** Exercise instructions **
Retype all of the data without changing a single word.

** Data block **
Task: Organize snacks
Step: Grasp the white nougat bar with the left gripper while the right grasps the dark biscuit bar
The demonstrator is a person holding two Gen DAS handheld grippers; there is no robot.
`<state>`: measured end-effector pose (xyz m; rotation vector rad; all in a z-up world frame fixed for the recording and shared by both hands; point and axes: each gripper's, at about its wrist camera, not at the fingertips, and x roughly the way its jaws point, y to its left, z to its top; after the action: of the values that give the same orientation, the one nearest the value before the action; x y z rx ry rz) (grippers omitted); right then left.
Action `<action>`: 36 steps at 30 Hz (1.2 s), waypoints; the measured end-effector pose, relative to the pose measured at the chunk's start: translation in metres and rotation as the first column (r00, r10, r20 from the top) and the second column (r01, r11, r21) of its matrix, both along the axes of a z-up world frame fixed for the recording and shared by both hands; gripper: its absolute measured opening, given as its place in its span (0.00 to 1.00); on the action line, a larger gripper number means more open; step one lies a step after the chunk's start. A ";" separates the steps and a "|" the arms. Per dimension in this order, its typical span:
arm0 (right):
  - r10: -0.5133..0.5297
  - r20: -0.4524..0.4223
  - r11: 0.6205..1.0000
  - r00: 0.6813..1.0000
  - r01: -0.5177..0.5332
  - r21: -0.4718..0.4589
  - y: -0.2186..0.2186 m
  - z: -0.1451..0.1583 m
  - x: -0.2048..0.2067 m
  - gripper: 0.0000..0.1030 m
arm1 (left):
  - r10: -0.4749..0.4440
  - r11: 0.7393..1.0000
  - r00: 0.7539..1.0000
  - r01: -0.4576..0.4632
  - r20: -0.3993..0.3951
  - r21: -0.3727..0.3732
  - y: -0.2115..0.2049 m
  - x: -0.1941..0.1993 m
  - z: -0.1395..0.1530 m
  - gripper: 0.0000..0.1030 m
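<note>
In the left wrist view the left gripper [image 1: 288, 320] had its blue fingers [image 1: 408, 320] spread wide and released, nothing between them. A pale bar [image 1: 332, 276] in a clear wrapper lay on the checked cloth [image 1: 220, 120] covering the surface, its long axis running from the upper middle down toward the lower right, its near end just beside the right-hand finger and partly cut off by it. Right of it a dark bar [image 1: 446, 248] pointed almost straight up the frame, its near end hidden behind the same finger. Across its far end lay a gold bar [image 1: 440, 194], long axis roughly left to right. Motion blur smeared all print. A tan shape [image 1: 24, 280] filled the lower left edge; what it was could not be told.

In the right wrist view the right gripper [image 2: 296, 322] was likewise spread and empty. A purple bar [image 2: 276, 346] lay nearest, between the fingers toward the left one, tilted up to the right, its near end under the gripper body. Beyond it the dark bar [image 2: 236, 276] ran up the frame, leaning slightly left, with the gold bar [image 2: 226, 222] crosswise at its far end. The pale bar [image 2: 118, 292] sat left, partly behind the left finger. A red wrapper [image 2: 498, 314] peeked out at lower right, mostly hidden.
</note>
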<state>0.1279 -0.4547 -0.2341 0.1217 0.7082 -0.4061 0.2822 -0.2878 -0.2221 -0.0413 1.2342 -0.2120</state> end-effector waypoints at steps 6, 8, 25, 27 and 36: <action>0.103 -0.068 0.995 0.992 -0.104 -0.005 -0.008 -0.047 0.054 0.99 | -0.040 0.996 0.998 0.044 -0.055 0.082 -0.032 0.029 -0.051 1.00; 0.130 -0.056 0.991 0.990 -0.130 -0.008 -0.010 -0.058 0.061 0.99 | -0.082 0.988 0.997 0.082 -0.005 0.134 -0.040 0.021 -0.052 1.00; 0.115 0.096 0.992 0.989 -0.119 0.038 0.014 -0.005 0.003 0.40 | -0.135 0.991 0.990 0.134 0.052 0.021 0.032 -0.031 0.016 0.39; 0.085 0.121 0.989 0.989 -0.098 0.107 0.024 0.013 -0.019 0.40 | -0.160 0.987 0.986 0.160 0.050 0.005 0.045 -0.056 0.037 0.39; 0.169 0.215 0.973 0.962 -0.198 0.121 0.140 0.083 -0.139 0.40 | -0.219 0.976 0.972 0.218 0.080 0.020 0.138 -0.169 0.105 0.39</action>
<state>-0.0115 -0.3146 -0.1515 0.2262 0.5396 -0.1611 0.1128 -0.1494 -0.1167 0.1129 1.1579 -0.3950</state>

** Result for this task **
Task: Organize snacks
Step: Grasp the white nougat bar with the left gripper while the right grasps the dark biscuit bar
The demonstrator is a person holding two Gen DAS handheld grippers; there is no robot.
`<state>`: measured end-effector pose (xyz m; rotation vector rad; all in a z-up world frame fixed for the recording and shared by both hands; point and axes: each gripper's, at about its wrist camera, not at the fingertips, and x roughly the way its jaws point, y to its left, z to its top; after the action: of the values that give the same orientation, the one nearest the value before the action; x y z rx ry rz) (grippers omitted); right then left.
Action `<action>`: 36 steps at 30 Hz (1.2 s), waypoints; the measured end-effector pose, relative to the pose measured at the chunk's start: translation in metres and rotation as the first column (r00, r10, r20 from the top) and the second column (r01, r11, r21) of its matrix, both along the axes of a z-up world frame fixed for the recording and shared by both hands; gripper: its absolute measured opening, given as its place in its span (0.00 to 1.00); on the action line, a larger gripper number means more open; step one lies a step after the chunk's start. A ";" separates the steps and a "|" the arms. Per dimension in this order, its typical span:
arm0 (right):
  - r10: -0.5133..0.5297
  - r20: -0.4524..0.4223
  - r11: 0.6205..1.0000
  - r00: 0.6813..1.0000
  - r01: -0.5177..0.5332
  - r21: -0.4718..0.4589
  - y: -0.2186..0.2186 m
  - z: -0.1451..0.1583 m
  - x: -0.2048..0.2067 m
  - gripper: 0.0000..0.1030 m
arm1 (left):
  - r10: -0.4749..0.4440
  - r11: 0.7393..1.0000
  - r00: 0.7539..1.0000
  - r01: -0.4576..0.4632
  - r20: -0.3993..0.3951
  - r21: -0.3727..0.3732
  - y: -0.2115..0.2049 m
  - x: -0.1941..0.1993 m
  - z: -0.1395..0.1530 m
  - gripper: 0.0000..0.1030 m
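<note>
In the left wrist view the left gripper [image 1: 288, 320] had its blue fingers [image 1: 408, 320] spread wide and released, nothing between them. A pale bar [image 1: 332, 276] in a clear wrapper lay on the checked cloth [image 1: 220, 120] covering the surface, its long axis running from the upper middle down toward the lower right, its near end just beside the right-hand finger and partly cut off by it. Right of it a dark bar [image 1: 446, 248] pointed almost straight up the frame, its near end hidden behind the same finger. Across its far end lay a gold bar [image 1: 440, 194], long axis roughly left to right. Motion blur smeared all print. A tan shape [image 1: 24, 280] filled the lower left edge; what it was could not be told.

In the right wrist view the right gripper [image 2: 296, 322] was likewise spread and empty. A purple bar [image 2: 276, 346] lay nearest, between the fingers toward the left one, tilted up to the right, its near end under the gripper body. Beyond it the dark bar [image 2: 236, 276] ran up the frame, leaning slightly left, with the gold bar [image 2: 226, 222] crosswise at its far end. The pale bar [image 2: 118, 292] sat left, partly behind the left finger. A red wrapper [image 2: 498, 314] peeked out at lower right, mostly hidden.
</note>
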<state>0.1279 -0.4547 -0.2341 0.1217 0.7082 -0.4061 0.2822 -0.2878 -0.2221 -0.0413 1.2342 -0.2120</state> end-effector waypoints at steps 6, 8, 25, 27 and 36: <action>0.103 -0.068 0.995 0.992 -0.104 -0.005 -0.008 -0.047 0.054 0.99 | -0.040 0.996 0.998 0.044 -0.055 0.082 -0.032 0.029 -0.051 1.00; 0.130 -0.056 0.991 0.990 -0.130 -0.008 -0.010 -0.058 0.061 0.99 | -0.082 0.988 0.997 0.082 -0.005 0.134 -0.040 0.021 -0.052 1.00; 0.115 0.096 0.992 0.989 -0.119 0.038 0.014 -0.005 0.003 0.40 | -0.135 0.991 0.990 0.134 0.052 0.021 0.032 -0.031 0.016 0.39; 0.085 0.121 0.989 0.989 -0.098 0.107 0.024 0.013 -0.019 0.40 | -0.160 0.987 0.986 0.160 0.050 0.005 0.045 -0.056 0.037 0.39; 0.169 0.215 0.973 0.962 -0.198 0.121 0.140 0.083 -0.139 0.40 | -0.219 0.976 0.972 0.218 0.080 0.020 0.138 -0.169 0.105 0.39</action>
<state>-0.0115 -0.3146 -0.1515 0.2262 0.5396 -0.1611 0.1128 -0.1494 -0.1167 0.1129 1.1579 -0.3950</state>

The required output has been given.